[Data for this exercise Boundary: Start]
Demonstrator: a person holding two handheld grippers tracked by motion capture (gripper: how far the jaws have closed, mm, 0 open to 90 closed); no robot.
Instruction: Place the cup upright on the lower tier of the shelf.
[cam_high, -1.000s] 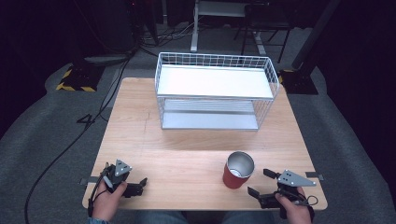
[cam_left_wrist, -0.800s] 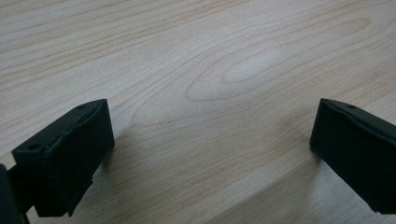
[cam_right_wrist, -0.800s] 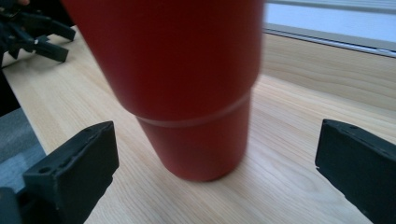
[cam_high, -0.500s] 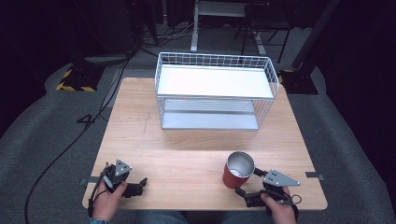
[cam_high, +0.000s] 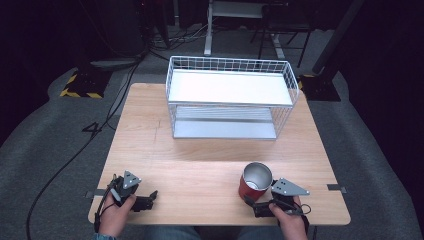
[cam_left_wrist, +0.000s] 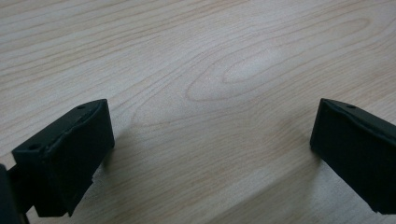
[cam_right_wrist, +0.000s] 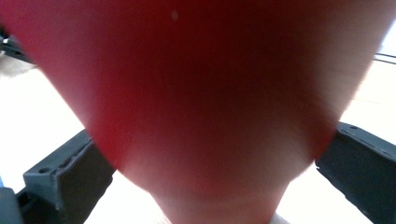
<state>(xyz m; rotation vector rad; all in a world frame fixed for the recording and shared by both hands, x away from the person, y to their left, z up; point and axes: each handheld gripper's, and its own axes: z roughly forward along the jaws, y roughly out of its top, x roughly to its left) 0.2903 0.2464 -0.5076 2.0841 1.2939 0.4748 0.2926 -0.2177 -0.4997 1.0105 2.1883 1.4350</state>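
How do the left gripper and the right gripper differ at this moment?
The left gripper has only bare wood of the table between its open jaws; the right gripper has the red cup between its jaws, which stand wide on either side. The left one lies far from the cup; the right is at it. Both sit near the table's front edge.

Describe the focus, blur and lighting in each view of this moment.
High view: evenly lit wooden table against dark surroundings, red cup and wire rack fairly sharp. Left gripper view: wood grain crisp, soft shadows beside the open jaws of the left hand-held gripper. Right gripper view: the cup is too close, badly out of focus, with overexposed table at the edges.
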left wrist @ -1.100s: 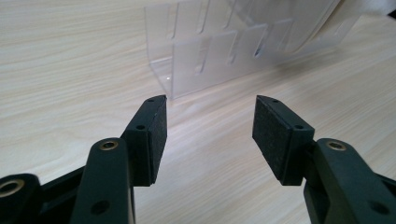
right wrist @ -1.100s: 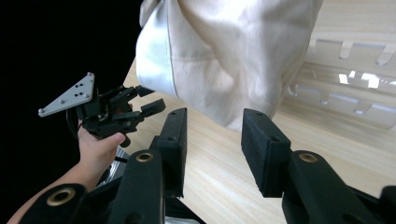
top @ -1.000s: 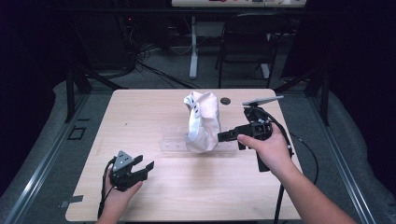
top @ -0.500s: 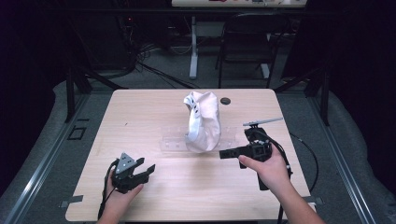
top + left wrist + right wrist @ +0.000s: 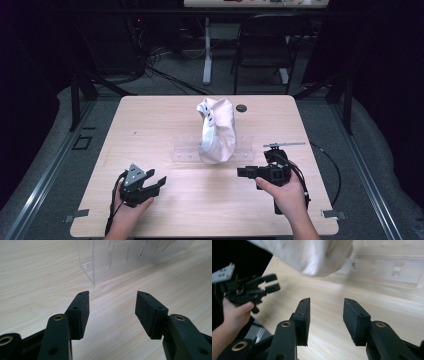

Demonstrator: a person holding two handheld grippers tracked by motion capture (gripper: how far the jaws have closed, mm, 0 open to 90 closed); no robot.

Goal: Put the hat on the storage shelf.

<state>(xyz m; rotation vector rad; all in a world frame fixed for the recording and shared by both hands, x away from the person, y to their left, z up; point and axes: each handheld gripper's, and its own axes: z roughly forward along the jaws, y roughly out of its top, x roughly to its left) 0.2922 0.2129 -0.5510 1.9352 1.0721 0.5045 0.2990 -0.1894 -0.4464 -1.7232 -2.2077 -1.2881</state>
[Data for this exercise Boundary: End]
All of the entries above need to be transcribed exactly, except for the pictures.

** Solved exercise **
Demonstrator: a person holding two handheld grippers tracked by motion capture (gripper: how far the jaws have closed, mm, 0 open to 90 closed); no robot.
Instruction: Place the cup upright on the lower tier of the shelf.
[cam_high, -1.000s] 
[cam_left_wrist, -0.800s] 
[cam_right_wrist, -0.800s] 
[cam_high, -0.500s] 
[cam_high, +0.000s] 
[cam_left_wrist, +0.000s] 
[cam_right_wrist, +0.000s] 
<state>(xyz m; rotation vector rad; all in a world frame fixed for the recording and shared by both hands, x away from the person, y to their left, z up; point and axes: each handheld gripper's, and its own axes: z roughly forward along the jaws, y roughly out of its top, x roughly to its left) 0.2903 0.2464 -0.5076 2.0841 1.2939 0.4748 0.2926 -0.2177 -0.4997 1.0105 2.1883 1.4350</state>
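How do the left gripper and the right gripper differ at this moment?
The left gripper has only bare wood of the table between its open jaws; the right gripper has the red cup between its jaws, which stand wide on either side. The left one lies far from the cup; the right is at it. Both sit near the table's front edge.

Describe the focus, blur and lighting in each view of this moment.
High view: evenly lit wooden table against dark surroundings, red cup and wire rack fairly sharp. Left gripper view: wood grain crisp, soft shadows beside the open jaws of the left hand-held gripper. Right gripper view: the cup is too close, badly out of focus, with overexposed table at the edges.
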left wrist @ -1.100s: 
right wrist @ -1.100s: 
top @ -1.000s: 
top @ -0.500s: 
top + left wrist + right wrist @ +0.000s: 

Demonstrator: a person holding two handheld grippers tracked by motion capture (gripper: how far the jaws have closed, mm, 0 open to 90 closed); no robot.

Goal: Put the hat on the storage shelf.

<state>(xyz m; rotation vector rad; all in a world frame fixed for the recording and shared by both hands, x away from the person, y to their left, z up; point and axes: each handheld gripper's, and its own axes: z roughly forward along the jaws, y roughly out of its top, x roughly to its left) 0.2922 0.2129 -0.5510 1.9352 1.0721 0.5045 0.2990 -0.1894 -0.4464 -1.7232 -2.2077 -1.2881</state>

The output given here is complete.